* _Instructions to follow_
Using the data that follows, report how many lines include "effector"; output no other text.

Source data
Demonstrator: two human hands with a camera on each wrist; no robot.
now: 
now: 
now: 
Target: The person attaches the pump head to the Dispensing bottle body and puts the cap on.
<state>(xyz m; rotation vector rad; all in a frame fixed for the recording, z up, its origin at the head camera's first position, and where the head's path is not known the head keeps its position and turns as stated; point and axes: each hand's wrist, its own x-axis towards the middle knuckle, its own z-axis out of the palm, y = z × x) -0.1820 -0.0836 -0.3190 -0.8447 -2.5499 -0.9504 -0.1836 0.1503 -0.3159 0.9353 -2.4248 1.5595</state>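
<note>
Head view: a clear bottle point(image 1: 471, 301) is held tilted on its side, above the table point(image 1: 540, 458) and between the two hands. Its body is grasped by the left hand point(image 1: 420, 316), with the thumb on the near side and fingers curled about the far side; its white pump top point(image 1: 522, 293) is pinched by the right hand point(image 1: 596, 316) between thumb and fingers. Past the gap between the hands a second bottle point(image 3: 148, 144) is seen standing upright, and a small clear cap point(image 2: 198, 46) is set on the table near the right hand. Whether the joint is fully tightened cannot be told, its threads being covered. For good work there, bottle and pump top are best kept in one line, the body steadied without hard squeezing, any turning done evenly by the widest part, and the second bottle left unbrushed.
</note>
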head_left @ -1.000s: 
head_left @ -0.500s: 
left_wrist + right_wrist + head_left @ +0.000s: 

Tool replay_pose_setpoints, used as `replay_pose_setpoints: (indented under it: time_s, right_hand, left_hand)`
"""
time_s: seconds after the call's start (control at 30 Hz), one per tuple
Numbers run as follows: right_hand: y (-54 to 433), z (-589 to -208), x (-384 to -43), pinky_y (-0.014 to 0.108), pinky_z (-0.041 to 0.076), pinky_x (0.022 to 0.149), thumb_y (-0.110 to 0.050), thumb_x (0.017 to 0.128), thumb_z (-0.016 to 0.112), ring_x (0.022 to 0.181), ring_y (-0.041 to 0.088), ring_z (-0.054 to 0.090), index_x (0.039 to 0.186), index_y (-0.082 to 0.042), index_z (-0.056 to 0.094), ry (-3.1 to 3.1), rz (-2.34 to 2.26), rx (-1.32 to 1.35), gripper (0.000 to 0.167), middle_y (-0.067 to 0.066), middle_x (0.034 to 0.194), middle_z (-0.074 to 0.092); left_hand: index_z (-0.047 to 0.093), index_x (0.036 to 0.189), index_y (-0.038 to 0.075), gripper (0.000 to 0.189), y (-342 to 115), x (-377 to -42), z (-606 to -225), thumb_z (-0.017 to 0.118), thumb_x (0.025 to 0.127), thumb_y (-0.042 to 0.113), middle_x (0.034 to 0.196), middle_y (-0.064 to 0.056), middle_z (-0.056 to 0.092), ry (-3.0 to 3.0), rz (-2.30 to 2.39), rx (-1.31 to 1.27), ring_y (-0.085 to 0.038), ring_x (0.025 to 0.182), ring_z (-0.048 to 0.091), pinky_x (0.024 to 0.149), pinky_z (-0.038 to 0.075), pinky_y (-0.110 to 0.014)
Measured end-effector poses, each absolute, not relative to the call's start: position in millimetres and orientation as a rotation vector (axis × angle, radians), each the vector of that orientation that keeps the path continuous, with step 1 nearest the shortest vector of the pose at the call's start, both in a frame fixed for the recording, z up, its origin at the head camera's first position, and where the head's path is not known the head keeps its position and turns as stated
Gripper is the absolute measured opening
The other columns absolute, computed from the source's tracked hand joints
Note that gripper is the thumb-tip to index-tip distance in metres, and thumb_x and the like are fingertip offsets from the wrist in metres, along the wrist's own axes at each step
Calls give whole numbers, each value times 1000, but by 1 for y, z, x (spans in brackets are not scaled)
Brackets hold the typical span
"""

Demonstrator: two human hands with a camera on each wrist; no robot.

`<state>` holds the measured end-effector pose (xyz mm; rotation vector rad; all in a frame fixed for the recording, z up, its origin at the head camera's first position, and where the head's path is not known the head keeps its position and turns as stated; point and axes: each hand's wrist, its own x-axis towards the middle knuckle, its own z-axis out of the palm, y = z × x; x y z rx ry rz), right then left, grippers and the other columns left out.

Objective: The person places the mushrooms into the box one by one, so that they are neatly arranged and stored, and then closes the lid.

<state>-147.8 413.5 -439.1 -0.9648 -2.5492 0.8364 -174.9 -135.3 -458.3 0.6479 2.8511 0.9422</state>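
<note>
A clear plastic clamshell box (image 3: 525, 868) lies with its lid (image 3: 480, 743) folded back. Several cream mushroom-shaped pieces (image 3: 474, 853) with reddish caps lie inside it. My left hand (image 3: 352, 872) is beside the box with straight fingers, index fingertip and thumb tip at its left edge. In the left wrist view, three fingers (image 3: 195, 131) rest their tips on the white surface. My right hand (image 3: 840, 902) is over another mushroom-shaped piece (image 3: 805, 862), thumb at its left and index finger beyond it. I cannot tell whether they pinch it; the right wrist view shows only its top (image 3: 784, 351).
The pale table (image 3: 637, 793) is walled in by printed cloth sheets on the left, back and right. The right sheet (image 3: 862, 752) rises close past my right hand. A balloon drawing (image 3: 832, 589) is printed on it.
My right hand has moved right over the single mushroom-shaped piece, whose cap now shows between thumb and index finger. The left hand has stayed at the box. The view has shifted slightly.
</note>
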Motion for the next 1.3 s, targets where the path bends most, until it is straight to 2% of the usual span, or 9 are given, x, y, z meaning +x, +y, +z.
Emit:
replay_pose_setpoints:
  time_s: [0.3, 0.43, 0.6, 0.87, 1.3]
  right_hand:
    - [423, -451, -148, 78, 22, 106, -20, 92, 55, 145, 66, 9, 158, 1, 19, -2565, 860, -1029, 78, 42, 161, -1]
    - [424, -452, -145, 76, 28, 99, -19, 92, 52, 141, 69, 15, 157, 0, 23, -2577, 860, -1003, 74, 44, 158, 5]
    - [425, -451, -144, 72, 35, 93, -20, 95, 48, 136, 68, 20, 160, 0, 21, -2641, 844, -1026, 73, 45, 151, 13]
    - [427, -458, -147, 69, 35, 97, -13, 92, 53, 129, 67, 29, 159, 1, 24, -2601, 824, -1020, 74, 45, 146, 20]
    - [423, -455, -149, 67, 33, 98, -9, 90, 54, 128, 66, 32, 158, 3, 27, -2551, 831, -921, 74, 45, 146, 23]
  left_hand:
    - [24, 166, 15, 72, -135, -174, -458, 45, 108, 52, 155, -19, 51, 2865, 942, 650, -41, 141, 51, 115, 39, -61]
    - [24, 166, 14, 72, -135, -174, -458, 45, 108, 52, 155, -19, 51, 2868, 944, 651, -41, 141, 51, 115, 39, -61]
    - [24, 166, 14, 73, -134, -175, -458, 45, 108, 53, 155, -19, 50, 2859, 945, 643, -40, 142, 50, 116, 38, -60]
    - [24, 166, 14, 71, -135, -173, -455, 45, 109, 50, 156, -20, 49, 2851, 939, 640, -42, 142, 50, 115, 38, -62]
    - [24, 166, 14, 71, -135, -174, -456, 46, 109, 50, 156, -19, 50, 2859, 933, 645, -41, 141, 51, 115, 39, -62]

* _Output for this task_
2